If you search the hashtag #huji on Instagram, more than 300,000 results pop up, all tied to images that resemble developed disposable camera photos. The smartphone app Huji provides a filter that, in their own words, “makes your moments as precious as the feelings of analog film with old memories.” Essentially, the app and the numerous others like it, offer the look and feel of photos shot on a disposable film camera without the wait time of developing.
The app’s name and interface could be tongue-in-cheek homages to Fujifilm and other brands that provide disposable cameras, with elements orchestrated to give you a feel for the limitations of a disposable film camera. This includes the factors outside of your control with a disposable camera: random light leak filters, blurred edges, a touch of graininess, and hypersaturated colors, as well as a tiny point and shoot viewfinder with no preview (something that’s hardly an issue when you consider that photos taken are instantly “developed” and delivered to the user’s photo roll.)
The most on-the-nose reference to disposable film cameras, however, might be the time stamps that appear on the corners. They read with the day and month and the current year or 1998, a time when disposable cameras were ubiquitous and the iPhone was merely a glimmer in Steve Jobs’ eye.
Although it debuted last fall, Huji’s become a viral sensation this summer, with celebrities, and casual Instagram users using its slightly imperfect filters to capture their moments. This, of course, begs the question: what’s the allure of shooting digital photos with an imperfect instant film aesthetic?
Brooklyn-based visual artist and photographer Austin Phelps (an avid Huji user who also shoots photos on 35 mm film) chalks the popularity up to nostalgia and ease.
“I think it’s because everyone’s obsessed with old things now and it’s a timeless quality, like you can’t tell what era it is,” Phelps said. “It brings it back to this old school feel. People just want some cool artsy pictures and anyone can do it now, it’s very tangible and it’s pretty easy…now it’s like anyone can be a film photographer”

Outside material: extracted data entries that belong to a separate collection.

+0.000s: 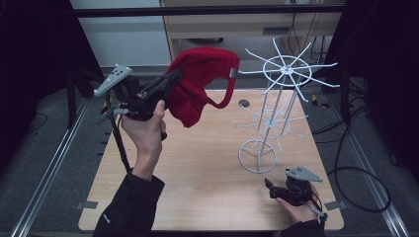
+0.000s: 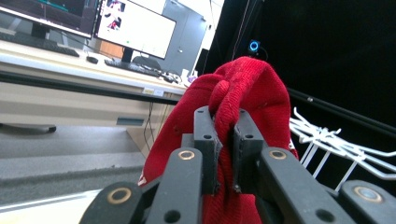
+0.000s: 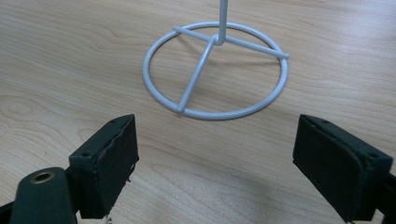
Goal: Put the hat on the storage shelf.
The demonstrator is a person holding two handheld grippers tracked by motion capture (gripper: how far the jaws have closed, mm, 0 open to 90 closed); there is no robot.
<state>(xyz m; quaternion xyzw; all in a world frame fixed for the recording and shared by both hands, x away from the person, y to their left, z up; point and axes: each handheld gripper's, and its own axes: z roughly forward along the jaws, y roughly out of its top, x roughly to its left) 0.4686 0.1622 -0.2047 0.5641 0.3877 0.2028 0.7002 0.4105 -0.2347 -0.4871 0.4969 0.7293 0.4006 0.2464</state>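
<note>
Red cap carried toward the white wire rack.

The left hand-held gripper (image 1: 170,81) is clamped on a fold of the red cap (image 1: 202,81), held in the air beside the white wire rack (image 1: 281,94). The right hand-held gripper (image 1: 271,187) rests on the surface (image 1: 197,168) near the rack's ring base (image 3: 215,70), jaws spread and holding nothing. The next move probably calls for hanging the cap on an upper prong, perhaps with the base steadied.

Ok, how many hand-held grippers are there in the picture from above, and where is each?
2. The left hand-held gripper is raised at upper left, shut on the red cap. The right hand-held gripper sits low at the table's near right corner, open, beside the white wire rack.
</note>
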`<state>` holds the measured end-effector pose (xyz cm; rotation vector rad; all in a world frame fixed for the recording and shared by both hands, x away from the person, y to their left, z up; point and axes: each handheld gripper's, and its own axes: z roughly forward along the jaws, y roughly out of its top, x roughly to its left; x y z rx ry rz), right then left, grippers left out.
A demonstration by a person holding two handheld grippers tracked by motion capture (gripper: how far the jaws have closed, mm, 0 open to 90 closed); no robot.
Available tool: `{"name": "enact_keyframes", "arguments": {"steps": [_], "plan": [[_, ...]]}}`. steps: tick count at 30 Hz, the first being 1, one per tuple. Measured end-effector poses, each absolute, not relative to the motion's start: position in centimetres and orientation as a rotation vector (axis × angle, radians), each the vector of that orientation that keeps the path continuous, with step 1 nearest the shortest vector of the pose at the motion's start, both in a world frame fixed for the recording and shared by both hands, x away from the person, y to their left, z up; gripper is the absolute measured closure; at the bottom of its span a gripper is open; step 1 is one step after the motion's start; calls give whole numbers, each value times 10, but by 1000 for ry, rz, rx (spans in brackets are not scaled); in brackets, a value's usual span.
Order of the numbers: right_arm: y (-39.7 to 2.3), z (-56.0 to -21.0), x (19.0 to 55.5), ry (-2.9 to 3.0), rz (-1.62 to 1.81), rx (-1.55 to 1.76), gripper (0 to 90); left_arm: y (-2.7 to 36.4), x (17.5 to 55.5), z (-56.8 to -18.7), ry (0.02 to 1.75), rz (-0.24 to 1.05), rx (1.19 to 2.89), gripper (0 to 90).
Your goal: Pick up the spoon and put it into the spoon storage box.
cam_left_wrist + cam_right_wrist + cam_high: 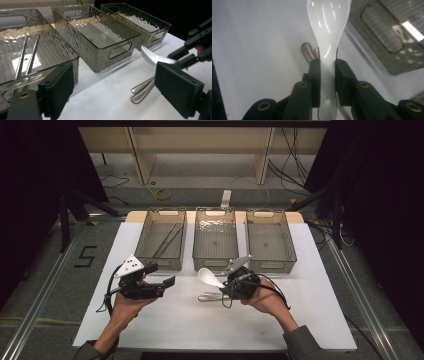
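Spoon (327,37), the white ceramic one, sits clamped in your right gripper (327,65): the two black jaws press on either side of its handle, just below where the bowl widens, and its bowl points out ahead. In the high view you hold that spoon (210,277) clear of the white table (175,320), close in front of the near wall of the middle bin (215,240). Gripping it on the narrow handle, not the bowl, gives the flat pads two straight sides to bear on, so it should not twist as you carry it.

Your left gripper (161,282) hovers over the near left of the table with its jaws wide apart and nothing between them; its pads (60,87) frame bare tabletop. Parked there it looks out of the spoon's path and ready for the next pick.

Two metal handles (142,91) lie side by side on the table, just under and behind the lifted spoon, likely waiting their turn. The left bin (161,239) already holds a pair of thin metal sticks (26,57), probably chopsticks, so the sorting seems to go by kind. The middle bin and the right bin (270,240) look empty, and the middle one is nearest to the spoon.
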<state>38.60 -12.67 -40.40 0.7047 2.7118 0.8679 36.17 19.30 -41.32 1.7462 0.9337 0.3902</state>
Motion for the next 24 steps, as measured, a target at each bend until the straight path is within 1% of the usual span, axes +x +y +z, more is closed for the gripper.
{"name": "enact_keyframes", "arguments": {"steps": [11,16,24], "plan": [[-127,-384,419,2641,877,759,769,193,362,-413,925,390,1741,157],[-127,-374,443,2600,881,822,769,193,362,-413,924,390,1744,157],[-119,-373,469,2578,845,873,769,193,362,-413,926,385,1736,157]]}}
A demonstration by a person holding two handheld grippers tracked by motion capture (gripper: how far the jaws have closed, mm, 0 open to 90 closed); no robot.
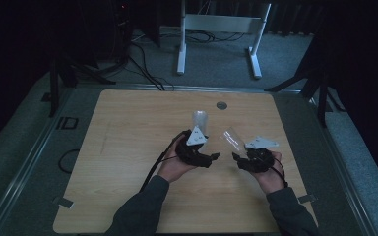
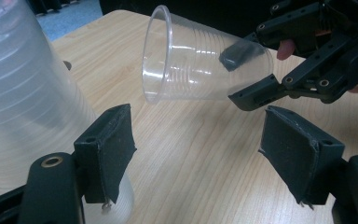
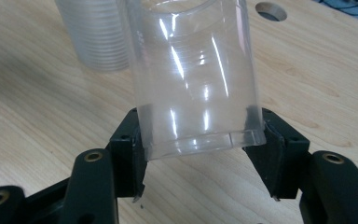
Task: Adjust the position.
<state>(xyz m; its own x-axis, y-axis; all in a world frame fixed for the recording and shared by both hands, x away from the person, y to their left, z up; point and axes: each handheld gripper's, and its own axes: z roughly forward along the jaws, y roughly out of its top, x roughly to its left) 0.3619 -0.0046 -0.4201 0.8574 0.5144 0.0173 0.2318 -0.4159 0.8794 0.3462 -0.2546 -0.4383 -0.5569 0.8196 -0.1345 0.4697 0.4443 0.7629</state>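
Right gripper (image 3: 200, 154) pinching the base of a clear plastic cup (image 3: 191, 79) between both black pads, one pad on each side of the bottom rim, lower centre of the right gripper view. Cup extending up the frame from the jaws, clear of the wooden table (image 3: 37, 107) beneath it. Same cup in the left gripper view (image 2: 200, 63) at upper centre, tilted on its side, open mouth facing the left of the frame, base clamped by the right gripper (image 2: 256, 72) entering from the upper right. In the high view, cup (image 1: 232, 136) just right of frame centre, slanting up and to the left from the right gripper (image 1: 241, 158). Left gripper (image 2: 196, 149) spread, nothing between its pads, bare tabletop showing in the gap across the lower part of the left gripper view. Stack of frosted plastic cups (image 2: 23, 93) along the left edge of that view, standing mouth down on the table, just beside the left-hand pad; contact between pad and stack not determinable. Same stack at upper left in the right gripper view (image 3: 95, 37), behind the held cup and apart from it, and just above the left gripper (image 1: 211, 157) near centre in the high view (image 1: 200, 120). Round grommet hole in the tabletop at upper right of the right gripper view (image 3: 270, 11).
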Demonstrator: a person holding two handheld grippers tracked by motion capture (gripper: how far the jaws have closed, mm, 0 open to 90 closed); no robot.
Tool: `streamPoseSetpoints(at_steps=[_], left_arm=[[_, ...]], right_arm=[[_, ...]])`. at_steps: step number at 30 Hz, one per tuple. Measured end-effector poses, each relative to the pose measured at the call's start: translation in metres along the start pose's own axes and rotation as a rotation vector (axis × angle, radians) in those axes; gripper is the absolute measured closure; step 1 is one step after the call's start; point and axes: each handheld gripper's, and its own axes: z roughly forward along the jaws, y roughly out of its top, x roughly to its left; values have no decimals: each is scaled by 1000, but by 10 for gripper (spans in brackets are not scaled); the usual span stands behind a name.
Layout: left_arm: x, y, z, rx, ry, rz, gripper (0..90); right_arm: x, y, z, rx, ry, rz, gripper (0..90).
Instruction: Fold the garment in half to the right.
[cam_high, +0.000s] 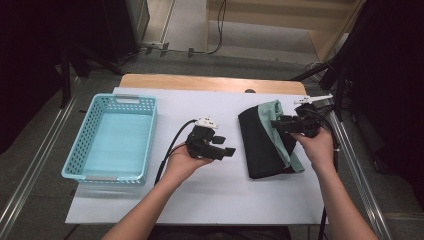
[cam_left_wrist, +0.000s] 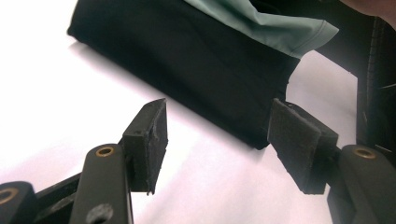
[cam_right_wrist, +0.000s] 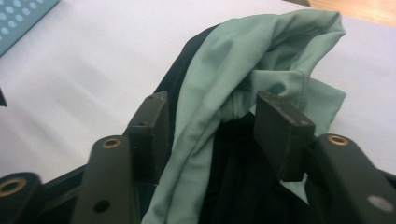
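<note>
Your left gripper (cam_high: 220, 148) sits nearest you, just left of the table's centre, in your upturned left hand (cam_high: 186, 161), its cable trailing back toward you. Its jaws stand apart with nothing between them; in the left gripper view they point at the near corner of the black garment (cam_left_wrist: 196, 65), whose edge lies at 12 o'clock from the pads (cam_left_wrist: 150, 140), close but not touching.

At 3 o'clock from that gripper, the black garment (cam_high: 260, 147) lies flat on the white table cover (cam_high: 210, 200), with a green cloth (cam_high: 274, 117) draped over its far right part and running down its right edge toward 5 o'clock.

Your right gripper (cam_high: 280, 125) rests over the garment's far end, held by your right hand (cam_high: 315, 142). In the right gripper view its jaws stand apart with a bunched fold of the green cloth (cam_right_wrist: 243, 70) and black fabric between them; the left pad (cam_right_wrist: 152, 128) looks to touch the cloth, the right one stands beside the fold, and no firm pinch shows.

Farther off, at 9 o'clock from your left gripper and well apart, stands the light blue basket (cam_high: 85, 145). Beyond the cover, the wooden table edge (cam_high: 210, 82) shows at 12 o'clock.
</note>
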Motion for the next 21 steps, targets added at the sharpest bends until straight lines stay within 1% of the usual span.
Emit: streamPoseSetpoints(at_steps=[4,11,13,14,18,19,21], left_arm=[[1,-3,-3,-3,7,-5,388],[4,-13,-10,-3,33,-16,388],[5,-16,-10,1,34,-18,388],[6,-17,-11,2,36,-21,388],[8,-22,-12,6,43,-31,388],[8,-23,-13,7,46,-34,388],[10,-24,-14,3,51,-39,388]], right_arm=[[2,1,3,17,9,14,485],[5,4,14,45,8,6,537],[5,5,17,48,1,7,590],[4,6,19,51,6,10,613],[2,8,24,77,8,16,791],[2,9,23,79,14,17,817],[1,11,20,77,24,20,833]])
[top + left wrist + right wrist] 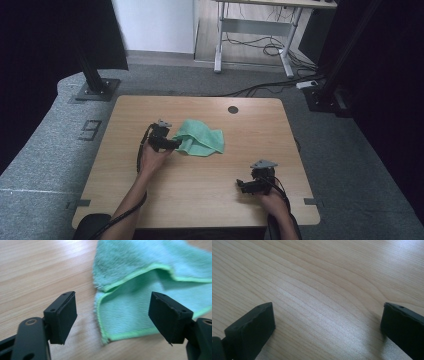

Phelps’ affection for Huji is also rooted in memory; he remembers that in 1998, the year that Huji stamps in every photo’s corner, he was “a wild little elementary kid going off and taking disposable cameras on field trips.” He understands why the app might not be for everyone, especially people who have shot on real film.
Photographer Stephen Shore, Program Director at Bard College’s photography program, does not use Huji or any photo filters. But he stressed that for him personally, film photography is less about a nostalgic aesthetic and more about learning and honing technique, something he uses while teaching his students.
“Digital can do anything and so sometimes artists need limitations to learn and to do things physically,” Shore said, explaining that shooting on film is a process.
Shore, who has been shooting on film for 64 years (his early career included working with Andy Warhol at the legendary Factory) but also has a robust Instagram account where he posts images and videos that he shoots with his iPhone, pointed out that certain elements of the Huji app’s aesthetic are not actually indicative of film, but mistakes unique to film. He isn’t sure that stylized filters will have longevity.
“It’s a visual gimmick and it never makes a picture good. The picture is good because of the decisions the photographer makes. And that’s what lasts,” he said.